Mais deux heures plus tard, elle pouvait remanger. Elle fut la première à grimper sur le banc, s'asseoir bien droit, et fixer de ses yeux brillants les deux assiettes de plats fraîchement servis.

« Waouh ! Quel festin ! » Zhou Jie entra après s'être lavé les mains. Voyant une table pleine de plats de viande, il s'exclama.

« Ça a l'air bon ! Ça sent divinement bon ! » Zhou Hai le suivit, déglutissant involontairement.

Zhou Miao fut aussi un peu surpris. « Y'a du foie et des rognons de porc aujourd'hui. Ça faisait vraiment longtemps. »

« Allez, mangeons ! » Zhou Yan se servit d'abord un grand bol de riz.

Tous les plats sur la table aujourd'hui allaient bien avec le riz, et tout le monde avait fait du travail physique toute la matinée. Il était déjà passé une heure, et ils avaient certainement une faim de loup.

À un moment comme ça, il n'y a rien qui ait meilleur goût qu'un bol de riz.

Tout le monde s'assit et fixa d'abord le demi-jarret braisé dans leurs assiettes.

La vieille dame était douée pour les plats braisés, mais elle aimait surtout les jarrets de porc braisés elle-même et ne partageait d'ordinaire que la moitié avec le plus jeune cadet de la famille.

Tous les présents n'avaient jamais mangé que ce demi-jarret, quand ils étaient les plus jeunes à la maison, accordé par la vieille dame.

Quant à Zhao Tie Ying et Zhao Hong, elles y avaient goûté une fois à leur premier Nouvel An après être entrées dans la famille. Une fois qu'elles eurent des enfants, ce fut naturellement le tour des enfants.

Regardant le demi-jarret devant eux, tous ne purent s'empêcher de ressentir une pointe de solennité.

« Mangez, vous attendez quoi, une récompense ? » dit Zhou Yan en souriant. Il tendit la main, saisit le jarret et croqua dedans. Le jarret fondant et gluant fondit dès qu'il l'écrasa contre son palais. La sauce de braisage avait complètement pénétré la viande, et même les cartilages étaient pleins de saveur cinq-épices en les mâchant.

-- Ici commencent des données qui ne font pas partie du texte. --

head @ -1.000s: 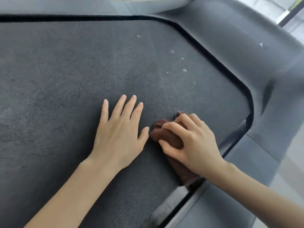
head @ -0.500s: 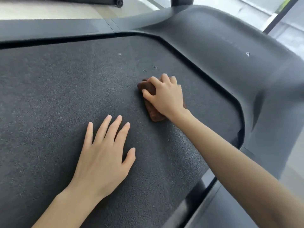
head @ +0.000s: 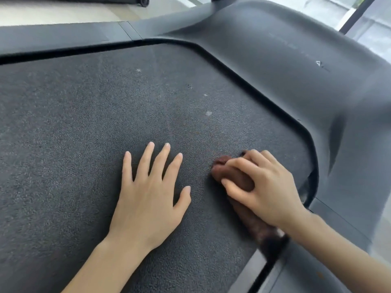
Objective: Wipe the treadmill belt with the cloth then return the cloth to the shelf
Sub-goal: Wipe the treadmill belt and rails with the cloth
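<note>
Two bare hands lie on the dark, grainy treadmill belt [head: 84, 127]. The left hand [head: 148, 193] is flat on the belt, palm down, with its fingers straight and spread apart, holding nothing. Just to its right, the right hand [head: 266, 187] grips a brown cloth [head: 234, 176]: the fingers curl over the top of the bunched cloth and the thumb presses in from the near side. The cloth rests on the belt near its right edge. One rounded end pokes out past the fingertips towards the left hand, and the other trails back under the wrist to the gap at the belt's side, where it is blurred. The two hands are near each other but apart. A few pale specks [head: 208, 113] dot the belt further up, well apart from the cloth. A grey moulded cover [head: 296, 66] curves round the belt's far right corner, and a grey side rail [head: 53, 37] runs along the far edge, with a strip of pale floor [head: 63, 11] beyond it
</note>
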The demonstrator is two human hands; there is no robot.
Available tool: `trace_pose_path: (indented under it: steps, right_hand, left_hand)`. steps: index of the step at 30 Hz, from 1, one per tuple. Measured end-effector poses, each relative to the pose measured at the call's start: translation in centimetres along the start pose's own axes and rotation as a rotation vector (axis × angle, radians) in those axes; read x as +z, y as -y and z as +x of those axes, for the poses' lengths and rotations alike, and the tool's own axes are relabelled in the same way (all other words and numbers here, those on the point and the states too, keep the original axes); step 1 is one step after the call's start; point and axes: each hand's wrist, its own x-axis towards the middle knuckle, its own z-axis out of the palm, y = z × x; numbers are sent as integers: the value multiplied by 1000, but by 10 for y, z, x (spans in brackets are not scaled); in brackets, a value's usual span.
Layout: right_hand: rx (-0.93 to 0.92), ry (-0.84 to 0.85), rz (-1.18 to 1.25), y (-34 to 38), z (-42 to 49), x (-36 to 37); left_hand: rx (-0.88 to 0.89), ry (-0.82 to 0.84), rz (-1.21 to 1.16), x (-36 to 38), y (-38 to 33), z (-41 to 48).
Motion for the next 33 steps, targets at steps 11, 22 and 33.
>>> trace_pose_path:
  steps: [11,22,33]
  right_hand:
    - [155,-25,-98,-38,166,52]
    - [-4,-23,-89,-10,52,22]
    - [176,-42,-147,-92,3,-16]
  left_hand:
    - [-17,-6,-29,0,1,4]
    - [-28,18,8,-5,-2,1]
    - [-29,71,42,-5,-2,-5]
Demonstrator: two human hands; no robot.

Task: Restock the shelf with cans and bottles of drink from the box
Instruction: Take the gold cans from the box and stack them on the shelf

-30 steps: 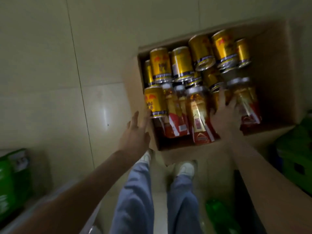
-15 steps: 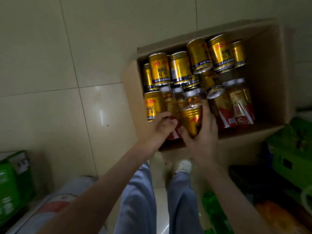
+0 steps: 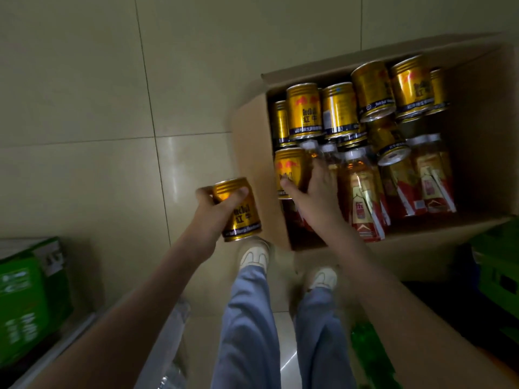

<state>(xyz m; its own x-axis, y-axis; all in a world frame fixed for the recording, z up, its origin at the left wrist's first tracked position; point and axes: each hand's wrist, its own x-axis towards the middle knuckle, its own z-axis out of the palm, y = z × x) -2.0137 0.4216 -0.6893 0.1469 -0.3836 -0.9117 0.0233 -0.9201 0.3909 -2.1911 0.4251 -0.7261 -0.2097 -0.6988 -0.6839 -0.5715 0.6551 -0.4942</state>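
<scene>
Gripping one gold Red Bull can [image 3: 237, 210], left hand [image 3: 213, 211] fingers curled round its ribbed metal side, outside the cardboard box [image 3: 250, 141]. Reaching inside, right hand [image 3: 314, 189] fingers spread against a second gold can [image 3: 288, 171], grip not yet closed. Beyond, roughly eight more gold cans [image 3: 304, 110]; beside, clear bottles [image 3: 362, 192], red-labelled, count uncertain.

Held can [image 3: 238, 210]: glossy gold metal, ribbed near the rim, printed blue band at the base.
Cans in box [image 3: 304, 110]: the same shiny gold metal, with bright highlights.
Bottles [image 3: 363, 192]: clear smooth plastic, pale caps, glossy red and gold printed labels.
Box [image 3: 250, 141]: matt brown cardboard.
Floor [image 3: 98, 94]: smooth, glossy pale tiles with thin joints.
Trousers [image 3: 247, 318]: soft blue cloth.
Green carton [image 3: 25, 299]: printed card, finish blurred.
</scene>
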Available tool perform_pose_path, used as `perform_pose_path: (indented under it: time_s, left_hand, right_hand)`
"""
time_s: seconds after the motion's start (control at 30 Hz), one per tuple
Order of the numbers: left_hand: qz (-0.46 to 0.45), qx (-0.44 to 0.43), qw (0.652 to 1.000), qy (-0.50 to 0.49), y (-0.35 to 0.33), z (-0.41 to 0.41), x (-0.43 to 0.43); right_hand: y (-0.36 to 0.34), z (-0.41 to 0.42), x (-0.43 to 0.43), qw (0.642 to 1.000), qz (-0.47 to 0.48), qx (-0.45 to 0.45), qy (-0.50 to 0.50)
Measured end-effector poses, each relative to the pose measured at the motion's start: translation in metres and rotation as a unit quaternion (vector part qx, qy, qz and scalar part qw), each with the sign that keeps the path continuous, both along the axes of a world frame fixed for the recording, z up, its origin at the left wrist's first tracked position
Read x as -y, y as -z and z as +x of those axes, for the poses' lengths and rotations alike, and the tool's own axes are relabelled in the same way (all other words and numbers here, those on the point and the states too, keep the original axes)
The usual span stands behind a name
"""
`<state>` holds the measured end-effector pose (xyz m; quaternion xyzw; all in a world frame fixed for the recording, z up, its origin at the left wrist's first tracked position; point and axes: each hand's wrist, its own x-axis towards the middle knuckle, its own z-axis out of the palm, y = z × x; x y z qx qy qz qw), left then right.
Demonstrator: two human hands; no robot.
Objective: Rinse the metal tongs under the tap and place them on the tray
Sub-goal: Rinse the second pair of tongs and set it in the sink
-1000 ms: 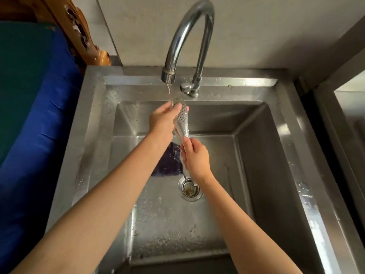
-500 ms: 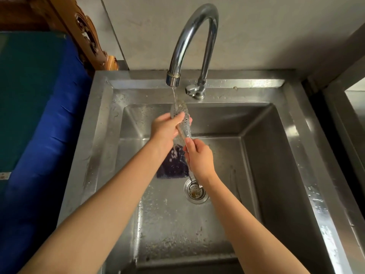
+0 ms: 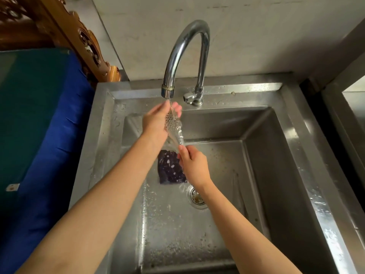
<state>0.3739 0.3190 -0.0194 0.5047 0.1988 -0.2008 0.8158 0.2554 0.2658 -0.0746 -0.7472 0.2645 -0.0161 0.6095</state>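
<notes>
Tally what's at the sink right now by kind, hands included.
Metal tongs: 1
Hands: 2, left hand and right hand, both holding the tongs
Tap: 1, running
Dark purple pad on the sink floor: 1
Drain strainer: 1
Sink: 1
Total: 7

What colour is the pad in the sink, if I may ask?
Pad: dark purple, pale flecks; head view.
</notes>
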Motion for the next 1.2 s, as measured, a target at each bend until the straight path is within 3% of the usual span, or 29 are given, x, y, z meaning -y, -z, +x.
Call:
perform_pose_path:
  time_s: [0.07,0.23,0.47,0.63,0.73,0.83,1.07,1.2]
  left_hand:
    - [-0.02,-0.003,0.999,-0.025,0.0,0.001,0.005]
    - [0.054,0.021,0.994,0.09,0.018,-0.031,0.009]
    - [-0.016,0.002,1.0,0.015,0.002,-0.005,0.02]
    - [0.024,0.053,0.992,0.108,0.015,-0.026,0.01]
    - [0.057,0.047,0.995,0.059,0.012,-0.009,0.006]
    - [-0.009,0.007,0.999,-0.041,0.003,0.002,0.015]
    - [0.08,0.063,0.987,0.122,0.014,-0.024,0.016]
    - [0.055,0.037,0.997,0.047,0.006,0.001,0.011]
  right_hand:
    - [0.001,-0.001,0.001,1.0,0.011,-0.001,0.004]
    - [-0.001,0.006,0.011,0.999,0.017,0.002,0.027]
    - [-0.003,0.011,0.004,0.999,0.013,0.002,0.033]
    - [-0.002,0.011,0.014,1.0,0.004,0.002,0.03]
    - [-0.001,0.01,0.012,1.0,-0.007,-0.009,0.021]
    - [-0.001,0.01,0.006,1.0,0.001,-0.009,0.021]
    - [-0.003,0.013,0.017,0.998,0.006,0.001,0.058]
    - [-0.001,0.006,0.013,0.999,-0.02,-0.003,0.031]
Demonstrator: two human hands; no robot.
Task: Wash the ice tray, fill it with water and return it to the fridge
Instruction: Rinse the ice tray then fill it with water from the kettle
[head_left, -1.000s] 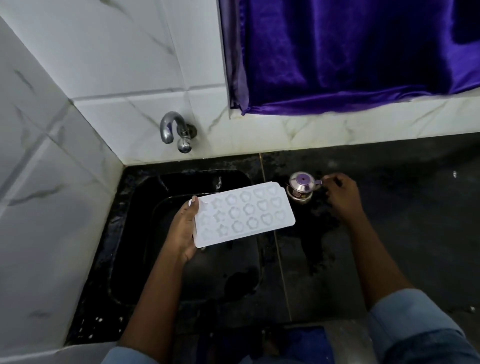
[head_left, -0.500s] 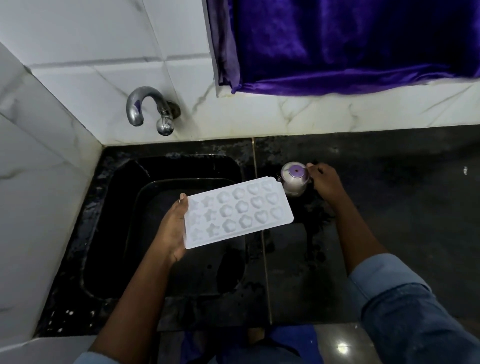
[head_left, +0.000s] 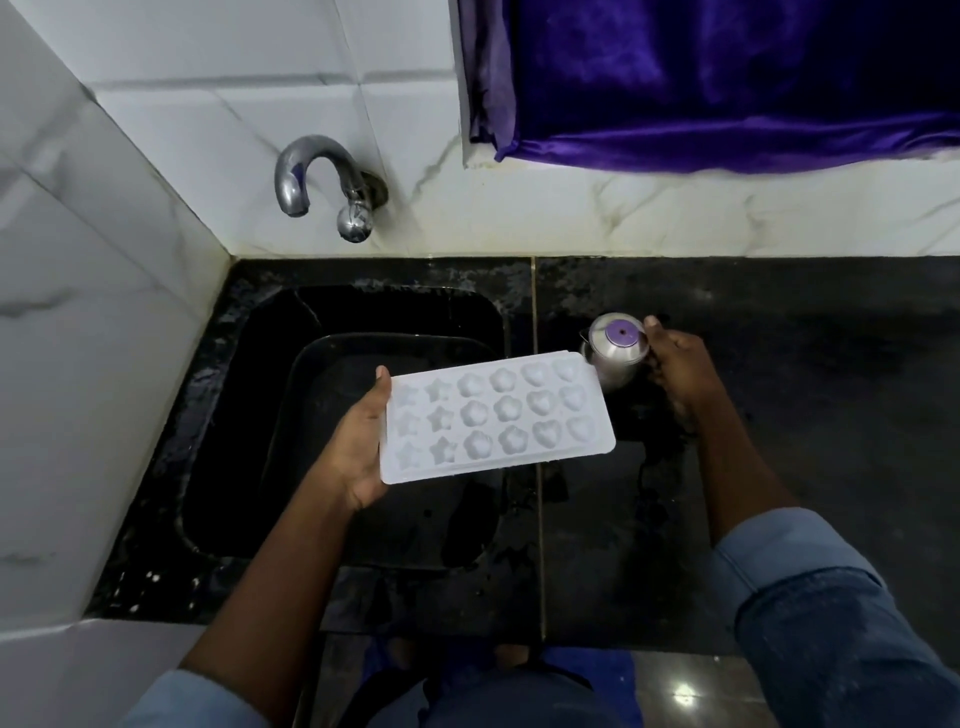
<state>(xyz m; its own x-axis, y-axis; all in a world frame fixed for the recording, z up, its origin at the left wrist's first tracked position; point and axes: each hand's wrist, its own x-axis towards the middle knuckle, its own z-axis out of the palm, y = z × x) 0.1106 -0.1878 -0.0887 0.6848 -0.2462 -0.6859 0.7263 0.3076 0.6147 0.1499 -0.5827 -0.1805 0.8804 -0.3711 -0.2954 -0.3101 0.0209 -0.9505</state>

Les autres n'attendirent pas davantage et saisirent tous leurs jarrets pour les ronger.

Un gros jarret, même la moitié, pesait dans les trois à quatre cents grammes. Il fallait le tenir en main pour vraiment en profiter.

« Trop bon ! Ça a exactement le goût des jarrets braisés de Grand-mère ! » s'exclama Zhou Jie.

« Vraiment bon ! Ça fait plus de dix ans que j'en ai pas mangé, non ? » Zhou Hai hocha la tête encore et encore, rongeant avec bonheur.

Chacun retrouva le goût de ses souvenirs, l'accord parfait, sentant qu'il n'y avait pas la moindre différence.

Zhou Mo Mo eut un petit bout de pointe de jarret et le rongea avec délice.

Tous finirent leurs jarrets, laissant les os nettoyés à fond, pas même un tendon. Leurs mains étaient si grasses qu'elles en étaient presque collantes.

Trop parfumés. Si les os n'avaient pas été si durs, ils auraient voulu les ronger aussi.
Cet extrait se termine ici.